Romney and his wife, Ann, glad-handing with jubilant Poles on Monday. Charles Dharapak

WARSAW — U.S. presidential candidate Mitt Romney has held up Poland's transition from communism to democracy as an example for the rest of the world while saying Russia had faltered on the path to freedom.

"Unfortunately, there are parts of the world today where the desire to be free is met with brutal oppression," Romney said in a speech in the library of Warsaw University, listing Belarus, the Syrian leadership, and Venezuelan leader Hugo Chavez.

"And in Russia, once-promising advances toward a free and open society have faltered," he said.

Romney's comments will resonate in Poland, which has a history of occupation by Moscow and has looked to the United States as a friendly counterweight to the Kremlin's influence.

Romney has previously said that Russia is "without question our No. 1 geopolitical foe."

Romney has pledged not to criticize President Barack Obama from foreign soil, but his comments in Poland appeared designed to highlight differences in the candidates' approach to foreign policy.

Obama has put emphasis on a "reset" in the previously fraught relations with the Kremlin.
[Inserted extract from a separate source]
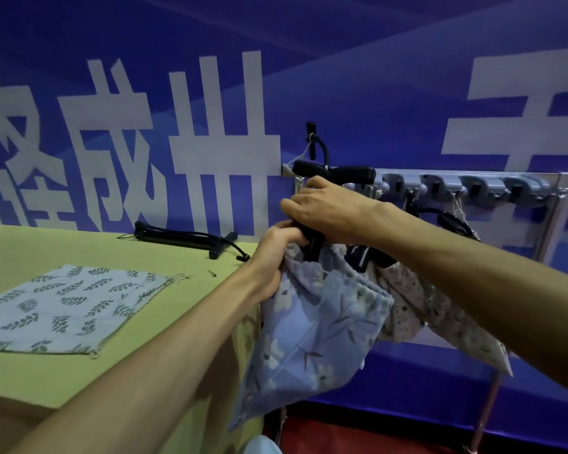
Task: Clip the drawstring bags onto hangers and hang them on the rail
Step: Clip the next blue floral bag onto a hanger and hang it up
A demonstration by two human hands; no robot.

Some in Poland felt Washington was overlooking its long-standing alliance with Warsaw for the sake of a better relationship with Russia.

In Tuesday's speech, Romney evoked Poland's struggles two decades ago to bring down the Iron Curtain and praised its efforts since then to embrace small government and a market economy — the same model he says is needed to revive spluttering U.S. growth.
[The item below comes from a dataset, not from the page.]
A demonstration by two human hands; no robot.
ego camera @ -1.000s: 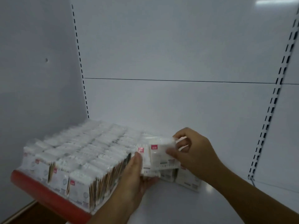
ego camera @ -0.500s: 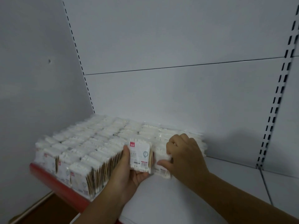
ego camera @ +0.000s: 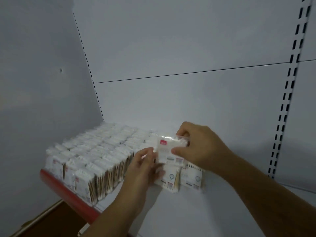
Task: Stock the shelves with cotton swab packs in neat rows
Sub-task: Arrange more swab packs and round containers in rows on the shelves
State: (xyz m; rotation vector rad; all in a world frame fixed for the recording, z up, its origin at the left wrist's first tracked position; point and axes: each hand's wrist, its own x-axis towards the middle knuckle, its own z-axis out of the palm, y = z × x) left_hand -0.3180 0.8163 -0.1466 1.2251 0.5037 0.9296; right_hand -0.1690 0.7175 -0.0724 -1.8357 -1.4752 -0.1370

"In the 1980s, when other nations doubted that political tyranny could ever be faced down or overcome, the answer was, 'Look to Poland,'" Romney said. "And today, as some wonder about the way forward out of economic recession and fiscal crisis, the answer is to 'Look to Poland' once again."

Alluding to the trade union movement Solidarity, which helped topple Communist rule, Romney said: "I believe it is critical to stand by those who have stood by America. Solidarity was a great movement that freed a nation. And it is with solidarity that America and Poland face the future."

Solidarity on Monday distanced itself from Romney's visit to Poland, saying he had supported attacks on unions in his own country.